YOUR INSTRUCTIONS:
The lines below, from the first through the one containing "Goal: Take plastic", are to be given again exactly, with pictures left out and nothing added.

DATA:
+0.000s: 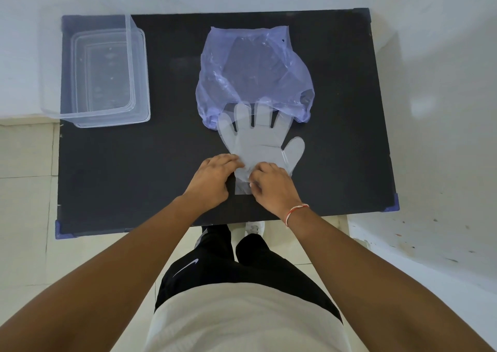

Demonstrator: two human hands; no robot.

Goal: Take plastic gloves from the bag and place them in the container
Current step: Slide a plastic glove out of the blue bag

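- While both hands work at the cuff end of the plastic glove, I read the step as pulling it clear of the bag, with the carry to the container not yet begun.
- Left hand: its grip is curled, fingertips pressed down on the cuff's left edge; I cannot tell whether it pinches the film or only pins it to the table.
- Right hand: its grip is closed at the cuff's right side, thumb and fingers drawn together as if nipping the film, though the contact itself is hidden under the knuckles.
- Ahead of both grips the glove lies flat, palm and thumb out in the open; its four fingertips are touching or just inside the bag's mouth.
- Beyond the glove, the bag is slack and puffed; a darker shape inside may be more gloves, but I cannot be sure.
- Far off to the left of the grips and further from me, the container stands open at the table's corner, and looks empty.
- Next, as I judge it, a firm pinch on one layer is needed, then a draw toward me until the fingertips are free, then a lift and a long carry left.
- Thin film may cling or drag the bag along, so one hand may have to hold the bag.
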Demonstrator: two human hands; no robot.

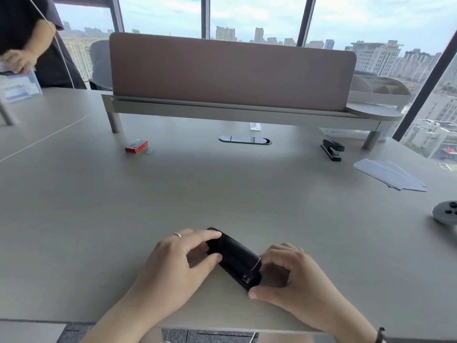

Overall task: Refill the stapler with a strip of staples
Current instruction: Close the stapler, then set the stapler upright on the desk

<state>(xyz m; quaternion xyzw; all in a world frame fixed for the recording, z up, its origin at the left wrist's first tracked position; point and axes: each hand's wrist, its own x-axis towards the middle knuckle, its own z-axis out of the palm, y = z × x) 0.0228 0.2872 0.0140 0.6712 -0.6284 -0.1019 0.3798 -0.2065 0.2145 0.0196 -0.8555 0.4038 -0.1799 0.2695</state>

EXERCISE SOLUTION:
+0.000s: 

Demonstrator: two human hands; no robot.

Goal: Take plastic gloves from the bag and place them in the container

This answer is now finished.